(RECORDS FOR THIS EXERCISE)

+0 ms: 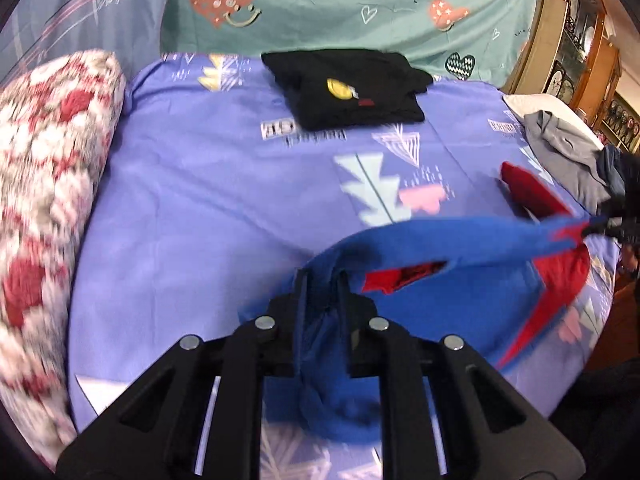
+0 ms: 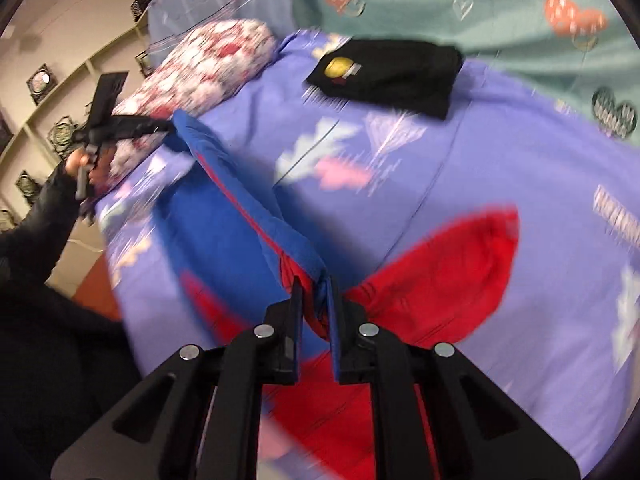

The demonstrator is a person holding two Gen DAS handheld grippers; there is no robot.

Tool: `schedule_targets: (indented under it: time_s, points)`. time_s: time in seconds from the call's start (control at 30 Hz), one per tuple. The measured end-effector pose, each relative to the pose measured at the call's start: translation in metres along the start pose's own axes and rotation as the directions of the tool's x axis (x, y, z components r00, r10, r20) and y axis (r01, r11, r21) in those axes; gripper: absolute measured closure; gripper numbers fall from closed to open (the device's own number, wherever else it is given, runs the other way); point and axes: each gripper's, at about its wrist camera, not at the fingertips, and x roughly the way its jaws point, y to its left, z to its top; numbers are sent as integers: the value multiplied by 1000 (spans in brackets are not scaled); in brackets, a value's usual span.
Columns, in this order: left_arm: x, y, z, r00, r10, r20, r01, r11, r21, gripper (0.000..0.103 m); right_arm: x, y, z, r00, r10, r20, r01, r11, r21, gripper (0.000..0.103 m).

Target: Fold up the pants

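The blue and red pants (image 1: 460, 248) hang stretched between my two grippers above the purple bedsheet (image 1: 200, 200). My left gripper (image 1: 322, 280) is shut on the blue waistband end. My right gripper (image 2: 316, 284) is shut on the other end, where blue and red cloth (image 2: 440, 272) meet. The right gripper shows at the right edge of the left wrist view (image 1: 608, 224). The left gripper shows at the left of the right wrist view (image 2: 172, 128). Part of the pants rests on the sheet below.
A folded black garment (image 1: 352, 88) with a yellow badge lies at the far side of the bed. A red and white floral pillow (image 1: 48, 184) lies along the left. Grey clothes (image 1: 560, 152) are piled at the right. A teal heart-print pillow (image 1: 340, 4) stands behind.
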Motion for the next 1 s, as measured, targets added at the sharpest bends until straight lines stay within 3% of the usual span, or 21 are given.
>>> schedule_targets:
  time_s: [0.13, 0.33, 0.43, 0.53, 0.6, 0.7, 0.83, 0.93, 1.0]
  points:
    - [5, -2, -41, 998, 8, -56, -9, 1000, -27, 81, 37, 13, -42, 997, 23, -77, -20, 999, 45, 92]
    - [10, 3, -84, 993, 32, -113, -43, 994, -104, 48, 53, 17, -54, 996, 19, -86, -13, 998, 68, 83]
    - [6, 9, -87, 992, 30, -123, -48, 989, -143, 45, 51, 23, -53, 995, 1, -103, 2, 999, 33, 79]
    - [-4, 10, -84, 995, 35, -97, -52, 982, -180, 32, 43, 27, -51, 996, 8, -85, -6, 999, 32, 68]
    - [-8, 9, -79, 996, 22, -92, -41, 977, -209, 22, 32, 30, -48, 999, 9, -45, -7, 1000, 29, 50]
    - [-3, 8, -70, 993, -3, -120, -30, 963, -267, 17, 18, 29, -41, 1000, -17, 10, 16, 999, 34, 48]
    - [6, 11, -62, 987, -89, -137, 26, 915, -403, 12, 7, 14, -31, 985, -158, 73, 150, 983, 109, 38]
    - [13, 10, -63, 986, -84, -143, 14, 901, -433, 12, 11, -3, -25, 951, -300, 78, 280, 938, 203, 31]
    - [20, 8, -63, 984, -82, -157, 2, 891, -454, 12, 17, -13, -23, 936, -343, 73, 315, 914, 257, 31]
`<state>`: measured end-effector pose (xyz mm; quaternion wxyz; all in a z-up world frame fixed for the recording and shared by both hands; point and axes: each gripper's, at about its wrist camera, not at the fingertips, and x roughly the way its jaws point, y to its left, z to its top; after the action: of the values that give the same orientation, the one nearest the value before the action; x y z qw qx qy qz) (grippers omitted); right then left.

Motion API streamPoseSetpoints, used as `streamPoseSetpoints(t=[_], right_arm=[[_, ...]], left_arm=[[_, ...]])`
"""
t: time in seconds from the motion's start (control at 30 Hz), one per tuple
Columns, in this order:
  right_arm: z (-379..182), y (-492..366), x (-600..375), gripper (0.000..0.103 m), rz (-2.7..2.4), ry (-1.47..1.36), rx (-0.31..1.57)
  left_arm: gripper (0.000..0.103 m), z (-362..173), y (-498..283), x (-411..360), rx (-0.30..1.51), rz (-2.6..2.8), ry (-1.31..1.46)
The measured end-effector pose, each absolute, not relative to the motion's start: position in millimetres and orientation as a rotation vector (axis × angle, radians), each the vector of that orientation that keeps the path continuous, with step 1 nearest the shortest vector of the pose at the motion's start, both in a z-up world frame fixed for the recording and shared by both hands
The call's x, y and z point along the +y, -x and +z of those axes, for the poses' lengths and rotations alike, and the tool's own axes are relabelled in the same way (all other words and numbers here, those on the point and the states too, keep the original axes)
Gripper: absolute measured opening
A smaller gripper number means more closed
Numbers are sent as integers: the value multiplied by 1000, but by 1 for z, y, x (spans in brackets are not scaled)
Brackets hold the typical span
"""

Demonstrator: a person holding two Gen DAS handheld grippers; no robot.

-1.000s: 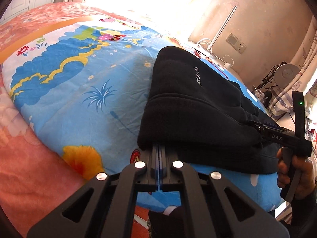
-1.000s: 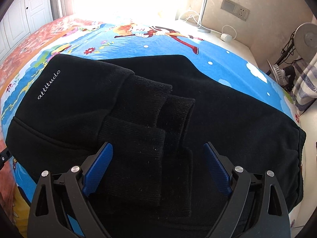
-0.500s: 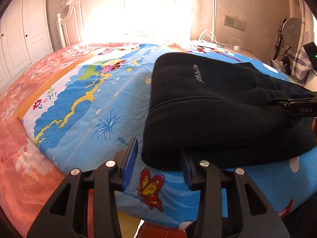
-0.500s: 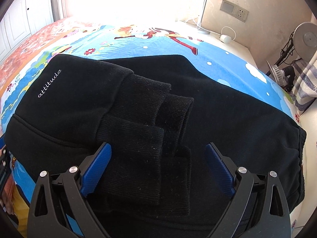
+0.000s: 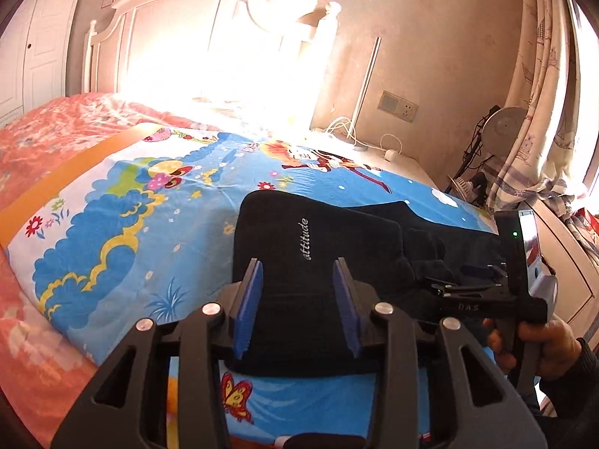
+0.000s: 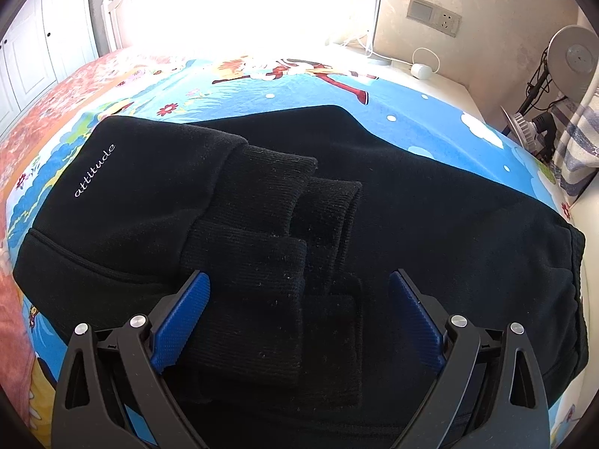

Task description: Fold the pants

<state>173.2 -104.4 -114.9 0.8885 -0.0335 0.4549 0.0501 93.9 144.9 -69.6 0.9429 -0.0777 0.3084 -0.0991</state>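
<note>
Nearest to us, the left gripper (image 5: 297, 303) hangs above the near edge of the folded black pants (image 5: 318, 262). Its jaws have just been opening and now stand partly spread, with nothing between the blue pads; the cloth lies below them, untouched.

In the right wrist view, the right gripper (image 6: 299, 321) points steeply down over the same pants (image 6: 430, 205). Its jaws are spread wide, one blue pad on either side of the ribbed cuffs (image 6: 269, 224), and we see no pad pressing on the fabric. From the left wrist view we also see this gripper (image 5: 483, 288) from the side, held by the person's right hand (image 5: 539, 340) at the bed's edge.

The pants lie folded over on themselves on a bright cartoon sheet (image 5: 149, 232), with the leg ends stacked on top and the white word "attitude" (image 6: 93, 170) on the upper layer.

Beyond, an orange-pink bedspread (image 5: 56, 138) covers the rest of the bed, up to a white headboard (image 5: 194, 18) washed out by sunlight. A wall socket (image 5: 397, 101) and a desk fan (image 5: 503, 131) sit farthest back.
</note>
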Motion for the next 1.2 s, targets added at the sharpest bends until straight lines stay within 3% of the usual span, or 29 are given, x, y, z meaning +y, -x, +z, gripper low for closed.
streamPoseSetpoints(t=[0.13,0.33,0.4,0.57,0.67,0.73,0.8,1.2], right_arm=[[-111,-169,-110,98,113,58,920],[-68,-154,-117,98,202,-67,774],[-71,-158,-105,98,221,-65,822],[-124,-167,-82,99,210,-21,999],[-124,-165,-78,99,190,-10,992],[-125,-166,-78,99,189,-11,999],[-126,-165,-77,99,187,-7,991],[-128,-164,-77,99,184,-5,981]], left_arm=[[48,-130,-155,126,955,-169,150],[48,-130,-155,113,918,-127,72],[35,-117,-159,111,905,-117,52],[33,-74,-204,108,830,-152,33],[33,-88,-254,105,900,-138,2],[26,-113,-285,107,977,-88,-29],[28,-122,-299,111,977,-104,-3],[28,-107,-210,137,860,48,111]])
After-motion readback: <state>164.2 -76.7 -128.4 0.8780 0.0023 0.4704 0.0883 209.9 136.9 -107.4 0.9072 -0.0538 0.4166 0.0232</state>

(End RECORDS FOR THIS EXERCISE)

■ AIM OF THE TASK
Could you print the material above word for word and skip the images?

■ RESPONSE BOX
+0 ms: 
+0 ms: 

The demonstrator is a person holding two Gen DAS handheld grippers; there is no robot.

Tool: `schedule_targets: (indented under it: time_s, points)`. time_s: time in seconds from the call's start (control at 30 Hz), one per tuple. The measured end-effector pose, each relative to the pose measured at the call's start: translation in metres along the start pose's own axes and rotation as the directions of the tool's x axis (x, y, z components r00, r10, r20) and y axis (r01, r11, r21) in those axes; gripper: absolute measured closure; gripper numbers fall from closed to open (the device's own number, wherever else it is given, runs the other way); point and axes: each gripper's, at about its wrist camera, not at the fingertips, and x roughly the way its jaws point, y to its left, z to its top; numbers are sent as integers: the value multiplied by 1000 (spans in brackets are not scaled); in brackets, a value's usual span.
Columns, in this order: left_arm: x, y, z, r00, r10, r20, r01, r11, r21, gripper (0.000..0.103 m); right_arm: x, y, z, r00, r10, r20, r01, r11, r21, gripper (0.000..0.103 m).

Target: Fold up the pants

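The blue and red pants (image 1: 460, 248) hang stretched between my two grippers above the purple bedsheet (image 1: 200, 200). My left gripper (image 1: 322, 280) is shut on the blue waistband end. My right gripper (image 2: 316, 284) is shut on the other end, where blue and red cloth (image 2: 440, 272) meet. The right gripper shows at the right edge of the left wrist view (image 1: 608, 224). The left gripper shows at the left of the right wrist view (image 2: 172, 128). Part of the pants rests on the sheet below.
A folded black garment (image 1: 352, 88) with a yellow badge lies at the far side of the bed. A red and white floral pillow (image 1: 48, 184) lies along the left. Grey clothes (image 1: 560, 152) are piled at the right. A teal heart-print pillow (image 1: 340, 4) stands behind.
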Motion for the next 1 s, as measured, targets added at the sharpest bends until straight lines stay within 3% of the usual span, or 21 are given.
>>> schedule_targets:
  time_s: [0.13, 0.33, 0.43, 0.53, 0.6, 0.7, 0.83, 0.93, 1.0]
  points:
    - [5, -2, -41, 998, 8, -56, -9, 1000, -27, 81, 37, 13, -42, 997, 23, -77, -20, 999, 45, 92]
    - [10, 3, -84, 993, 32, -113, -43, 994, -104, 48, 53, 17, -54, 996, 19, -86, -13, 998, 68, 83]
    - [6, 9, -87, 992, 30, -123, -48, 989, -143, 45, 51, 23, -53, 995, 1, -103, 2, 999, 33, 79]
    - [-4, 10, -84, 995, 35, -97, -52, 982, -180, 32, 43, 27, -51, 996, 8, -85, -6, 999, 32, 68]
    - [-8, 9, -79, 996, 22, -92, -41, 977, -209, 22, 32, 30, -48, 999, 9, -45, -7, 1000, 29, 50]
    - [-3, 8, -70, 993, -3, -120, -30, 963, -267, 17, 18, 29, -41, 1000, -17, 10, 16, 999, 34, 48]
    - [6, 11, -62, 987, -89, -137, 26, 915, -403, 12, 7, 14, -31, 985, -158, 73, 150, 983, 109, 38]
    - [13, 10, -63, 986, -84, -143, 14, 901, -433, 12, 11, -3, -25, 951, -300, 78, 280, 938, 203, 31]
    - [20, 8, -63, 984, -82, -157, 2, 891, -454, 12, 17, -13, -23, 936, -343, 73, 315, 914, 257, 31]
`<state>`: measured end-effector pose (xyz mm; quaternion wxyz; all in a z-up world frame fixed for the recording and shared by both hands; point and axes: each gripper's, at about its wrist camera, not at the fingertips, and x roughly the way its jaws point, y to its left, z to its top; after the action: of the values that give the same orientation, the one nearest the value before the action; x y z qw qx qy qz) (grippers omitted); right then left.

Motion API streamPoseSetpoints, used as `streamPoseSetpoints(t=[_], right_arm=[[_, ...]], left_arm=[[_, ...]])`
"""
t: time in seconds from the motion's start (control at 30 Hz), one per tuple
Columns, in this order:
  right_arm: z (-379..182), y (-492..366), x (-600..375), gripper (0.000..0.103 m), rz (-2.7..2.4), ry (-1.47..1.36), rx (-0.31..1.57)
  left_arm: gripper (0.000..0.103 m), z (-362..173), y (-498..283), x (-411..360), rx (-0.30..1.51), rz (-2.6..2.8), ry (-1.31..1.46)
The measured end-effector pose, each absolute, not relative to the motion's start: position in millimetres and orientation as a rotation vector (axis × angle, radians), each the vector of that orientation that keeps the path continuous, with step 1 nearest the shortest vector of the pose at the motion's start, both in a z-up world frame fixed for the recording and shared by both hands
The call's x, y and z point along the +y, -x and +z of those axes, for the poses' lengths and rotations alike, and the tool's own axes are relabelled in the same way (all other words and numbers here, those on the point and the states too, keep the original axes)
Gripper: absolute measured opening
A smaller gripper number means more closed
Numbers are sent as integers: the value multiplied by 1000, but by 1 for z, y, x (spans in brackets are not scaled)
Brackets hold the typical span
"""

Demonstrator: a person holding two Gen DAS handheld grippers; no robot.

-1.000s: 
-1.000s: 
-0.500s: 
-0.500s: 
+0.000s: 
+0.000s: 

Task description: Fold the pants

<state>173.2 -104.4 -114.9 0.8885 -0.0335 0.4549 0.0501 93.9 144.9 -69.6 0.9429 -0.0777 0.3084 -0.0991</state>
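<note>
Nearest to us, the left gripper (image 5: 297, 303) hangs above the near edge of the folded black pants (image 5: 318, 262). Its jaws have just been opening and now stand partly spread, with nothing between the blue pads; the cloth lies below them, untouched.

In the right wrist view, the right gripper (image 6: 299, 321) points steeply down over the same pants (image 6: 430, 205). Its jaws are spread wide, one blue pad on either side of the ribbed cuffs (image 6: 269, 224), and we see no pad pressing on the fabric. From the left wrist view we also see this gripper (image 5: 483, 288) from the side, held by the person's right hand (image 5: 539, 340) at the bed's edge.

The pants lie folded over on themselves on a bright cartoon sheet (image 5: 149, 232), with the leg ends stacked on top and the white word "attitude" (image 6: 93, 170) on the upper layer.

Beyond, an orange-pink bedspread (image 5: 56, 138) covers the rest of the bed, up to a white headboard (image 5: 194, 18) washed out by sunlight. A wall socket (image 5: 397, 101) and a desk fan (image 5: 503, 131) sit farthest back.
</note>
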Motion for the next 1.2 s, targets added at the sharpest bends until straight lines stay within 3% of the usual span, or 29 are given, x, y, z meaning +y, -x, +z, gripper low for closed.
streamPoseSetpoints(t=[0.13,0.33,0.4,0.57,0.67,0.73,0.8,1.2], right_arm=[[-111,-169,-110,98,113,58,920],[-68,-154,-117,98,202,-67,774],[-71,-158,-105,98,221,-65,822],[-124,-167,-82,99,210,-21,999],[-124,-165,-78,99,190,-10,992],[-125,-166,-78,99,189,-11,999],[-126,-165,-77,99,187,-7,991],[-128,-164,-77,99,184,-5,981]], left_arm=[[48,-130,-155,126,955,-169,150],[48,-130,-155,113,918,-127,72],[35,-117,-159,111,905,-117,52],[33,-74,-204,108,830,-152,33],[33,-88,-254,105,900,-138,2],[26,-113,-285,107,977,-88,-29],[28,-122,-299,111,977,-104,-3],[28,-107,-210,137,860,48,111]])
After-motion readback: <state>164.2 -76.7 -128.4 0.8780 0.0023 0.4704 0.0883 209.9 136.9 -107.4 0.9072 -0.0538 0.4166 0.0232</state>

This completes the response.